"Your offer is the most important part of your sales letter. A great offer can overcome mediocre copy but great copy cannot overcome a mediocre offer. Your offer should be irresistible. You want your reader to say to themselves, 'I'd be stupid not to take advantage of this deal.'"
Excerpted and adapted from 12-Step Foolproof Sales Letter Template by David Frey
Somewhere in your website, you need to have an offer. At least one, and the more specific the better. You might even have multiple micro-offers that build up to one macro-offer.
Your offer might be one of the most difficult parts of your marketing to identify. You can do so many things. Your product is only limited by your imagination. Of all the infinite possibilities you could offer, what constitutes the best offer?
You need to determine that based on your research and feedback. It probably will take a few rounds of testing to find the right fit. Following are a few tools to help you think through this.
Product and Price
The "4Ps of marketing" are product, price, promotion, and place (distribution). Without implementing all four of these, your product or service will not fit your market. If it is not taking off like it could, it might be because one of these is not optimal.
Promotion got them here. Place helped them discover your solution. Product (or service) and price are two components of your offer.
Mind Tools has a pretty thorough write-up of the marketing mix and some questions for you to think about related to product and price:
Product
- What does the customer want from the product/service? What needs does it satisfy?
- What features does it have to meet these needs?
- Are there any features you've missed out?
- Are you including costly features that the customer won't actually use?
- How and where will the customer use it?
- What does it look like? How will customers experience it?
- What size(s), color(s), and so on, should it be?
- What is it to be called?
- How is it branded?
- How is it differentiated versus your competitors?
- What is the most it can cost to provide, and still be sold sufficiently profitably? (See also Price, below).
Price
- What is the value of the product or service to the buyer?
- Are there established price points for products or services in this area?
- Is the customer price sensitive? Will a small decrease in price gain you extra market share? Or will a small increase be indiscernible, and so gain you extra profit margin?
- What discounts should be offered to trade customers, or to other specific segments of your market?
- How will your price compare with your competitors?
The Whole Solution
Simply addressing a specific pain point with a solution is not enough. You need to package your solution within a total solution that addresses all challenges associated with implementing your solution. Geoffrey Moore summarizes this "whole product concept" in Crossing the Chasm:
There is a gap between the marketing promise made to the customer -- the compelling value proposition -- and the ability of the shipped product (or provided service) to fulfill that promise. For that gap to be overcome, the product (or service) must be augmented by a variety of services and ancillary products to become the whole product.
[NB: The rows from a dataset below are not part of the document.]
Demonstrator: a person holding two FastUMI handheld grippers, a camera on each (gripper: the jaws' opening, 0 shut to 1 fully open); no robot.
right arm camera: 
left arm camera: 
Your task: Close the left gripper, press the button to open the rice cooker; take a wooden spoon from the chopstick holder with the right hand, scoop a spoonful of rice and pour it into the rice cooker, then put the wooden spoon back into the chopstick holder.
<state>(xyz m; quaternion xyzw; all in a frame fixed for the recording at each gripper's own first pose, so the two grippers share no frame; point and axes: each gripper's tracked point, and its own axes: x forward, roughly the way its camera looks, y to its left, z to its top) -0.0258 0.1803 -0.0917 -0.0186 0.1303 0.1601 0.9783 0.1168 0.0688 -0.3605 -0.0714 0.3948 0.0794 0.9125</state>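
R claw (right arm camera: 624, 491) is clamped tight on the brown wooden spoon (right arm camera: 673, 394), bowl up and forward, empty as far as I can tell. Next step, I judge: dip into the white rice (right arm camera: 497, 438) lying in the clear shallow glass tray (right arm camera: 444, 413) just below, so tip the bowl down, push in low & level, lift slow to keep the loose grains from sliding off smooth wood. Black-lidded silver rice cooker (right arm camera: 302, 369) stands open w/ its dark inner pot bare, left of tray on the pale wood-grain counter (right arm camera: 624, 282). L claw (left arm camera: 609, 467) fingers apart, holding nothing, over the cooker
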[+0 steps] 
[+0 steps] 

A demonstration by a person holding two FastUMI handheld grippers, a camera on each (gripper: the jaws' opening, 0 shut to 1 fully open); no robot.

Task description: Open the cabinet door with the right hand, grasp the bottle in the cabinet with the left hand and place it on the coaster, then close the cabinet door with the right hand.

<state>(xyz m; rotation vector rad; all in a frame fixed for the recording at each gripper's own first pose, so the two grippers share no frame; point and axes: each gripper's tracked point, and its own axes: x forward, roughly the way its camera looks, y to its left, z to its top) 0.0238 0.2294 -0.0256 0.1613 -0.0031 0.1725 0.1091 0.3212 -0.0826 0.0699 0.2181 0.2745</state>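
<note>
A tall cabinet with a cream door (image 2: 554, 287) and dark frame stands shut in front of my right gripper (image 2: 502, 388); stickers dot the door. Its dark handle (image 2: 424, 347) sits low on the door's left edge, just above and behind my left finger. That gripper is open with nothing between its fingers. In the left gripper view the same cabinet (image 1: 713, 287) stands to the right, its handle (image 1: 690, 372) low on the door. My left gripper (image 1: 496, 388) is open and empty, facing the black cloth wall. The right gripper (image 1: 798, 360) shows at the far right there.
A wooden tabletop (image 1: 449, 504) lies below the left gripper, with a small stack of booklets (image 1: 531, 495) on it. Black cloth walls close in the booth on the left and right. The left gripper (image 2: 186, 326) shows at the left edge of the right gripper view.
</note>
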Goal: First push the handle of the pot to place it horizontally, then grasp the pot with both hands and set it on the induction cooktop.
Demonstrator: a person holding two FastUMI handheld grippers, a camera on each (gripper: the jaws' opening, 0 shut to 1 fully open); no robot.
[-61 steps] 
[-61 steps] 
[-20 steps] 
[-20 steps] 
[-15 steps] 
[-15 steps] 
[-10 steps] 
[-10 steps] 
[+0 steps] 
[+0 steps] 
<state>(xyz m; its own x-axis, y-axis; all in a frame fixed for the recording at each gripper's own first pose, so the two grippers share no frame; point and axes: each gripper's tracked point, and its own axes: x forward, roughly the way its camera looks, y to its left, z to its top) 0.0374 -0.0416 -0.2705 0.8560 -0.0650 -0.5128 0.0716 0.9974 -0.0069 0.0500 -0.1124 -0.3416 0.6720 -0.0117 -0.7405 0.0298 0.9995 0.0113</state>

What you ship is your solution. Everything you provide your customer in order for them to be successful is the total solution. It is providing a product versus building a relationship.
Micro and Macro Offers
The 12-Step process is primarily about guiding your prospects through a purchasing process and get them to purchase your solution, your macro offer. There is a premise of this that I do not like. That is that it acts as if people are objects to funnel, rather than people who need your help.
Despite your wishes, and no matter how perfect your marketing is, not everyone is ready to purchase right now. People are not cattle. You don't (I assume) like to be forced into a decision. Neither will your customers. They like to be helped, not herded. Most will take in some information and think about it before making a transaction.
In Permission Marketing, Seth Godin discusses the idea of gaining new customers through a process providing them with anticipated, personal, and relevant information after first gaining and then continually earning more permission from them. A process of "turning strangers into friends, and friends into customers."
A key point here is about providing anticipated, personal, and relevant information. This is not about you shouting at them until they listen. This is about you listening to them and then proving them with helpful information. This is where micro offers come into play.
Micro offers are more informational in nature than transactional. Micro offers can be guides to download, social media channels to connect to, videos to view, or email or blog subscriptions. Essentially, any way that someone can connect with you to learn more about your solution that is not a purchase.
Make Your Offering
At this point, you have gained your prospect's attention, addressed their problem, and discussed the benefits of solving that problem. You have established credibility and built trust. Your prospect wants help. They are ready to take another step with you. Provide that for them. To offer is to "present or proffer (something) for (someone) to accept or reject as so desired." Give them the chance to connect with you at a level they are comfortable with.